For millions, Nigeria’s chronic power outages are at best a common annoyance and at worst a costly hindrance to productivity and upward mobility. However, four teen girls invented an unconventional but free solution to the country’s power woes: a generator powered by urine.
"We noticed that many Nigerians, [those whose] businesses depend on a power supply have virtually been put out of business because of the high cost of power, so we decided to make a device that will reduce this problem. We noticed that waste products can be used to generate energy that is why we decided to experiment on urine," student Eniola Bello told RFI.

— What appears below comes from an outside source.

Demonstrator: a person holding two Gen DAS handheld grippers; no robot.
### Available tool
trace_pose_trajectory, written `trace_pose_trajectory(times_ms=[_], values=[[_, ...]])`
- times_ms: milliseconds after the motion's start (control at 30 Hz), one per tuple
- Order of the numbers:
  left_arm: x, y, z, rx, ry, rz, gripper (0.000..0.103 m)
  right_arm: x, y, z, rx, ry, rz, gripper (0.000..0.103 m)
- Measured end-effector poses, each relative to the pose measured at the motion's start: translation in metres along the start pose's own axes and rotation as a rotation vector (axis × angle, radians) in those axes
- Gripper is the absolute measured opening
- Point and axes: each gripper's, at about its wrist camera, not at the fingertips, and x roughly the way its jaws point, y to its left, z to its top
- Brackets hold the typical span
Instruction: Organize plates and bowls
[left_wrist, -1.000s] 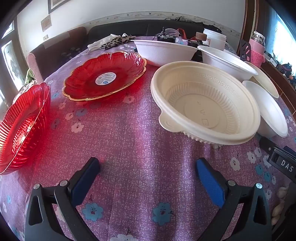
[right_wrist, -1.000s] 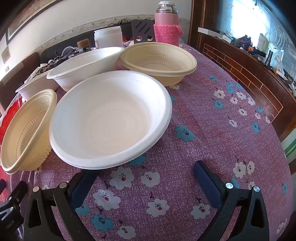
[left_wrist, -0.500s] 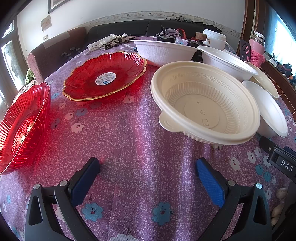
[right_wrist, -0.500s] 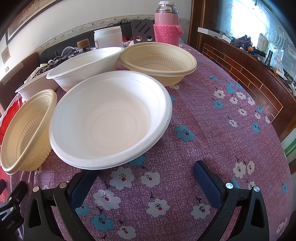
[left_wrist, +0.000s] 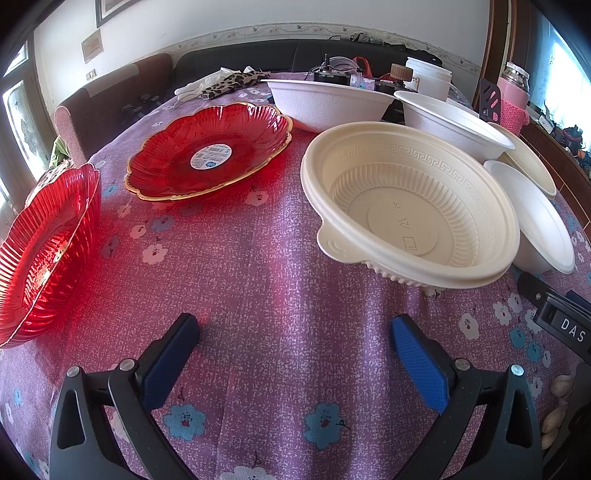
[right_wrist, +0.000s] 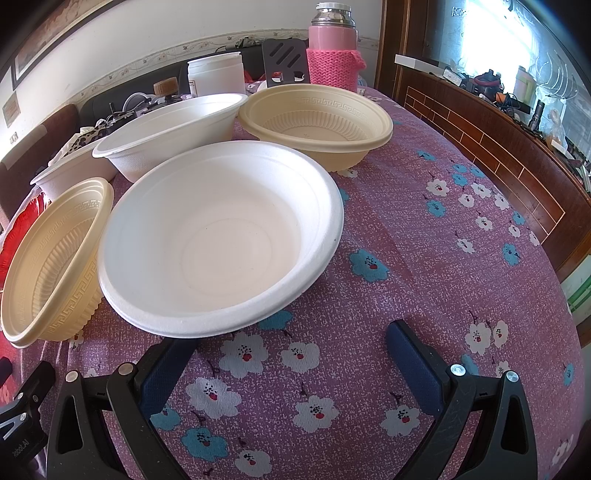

The four girls attend the Doregos Private Academy School in Nigeria’s capital Lagos where power outages occur every day, several times a day. For the girls, frequent power outages mean interruptions to activities like watching TV or reading, but for the rest of the country, the outages equal thousands in lost revenue for businesses and costly bills for those fortunate enough to own and afford gas to fill a backup generator.
The girls’ homegrown generator works by utilizing hydrogen and oxygen gas formed by urine in a container attached to the generator. Using their method, about 1 and 1/2 gallons of urine can keep the generator running for 36 hours.
"This urine is being electrolysed, releasing hydrogen and oxygen gas, and this then goes into our gas tank. Our gas tank here stores the gases, and anytime we need the gas we can open up the gas tank and release the gas and our generator is powered," Adebola Duro-Aina said.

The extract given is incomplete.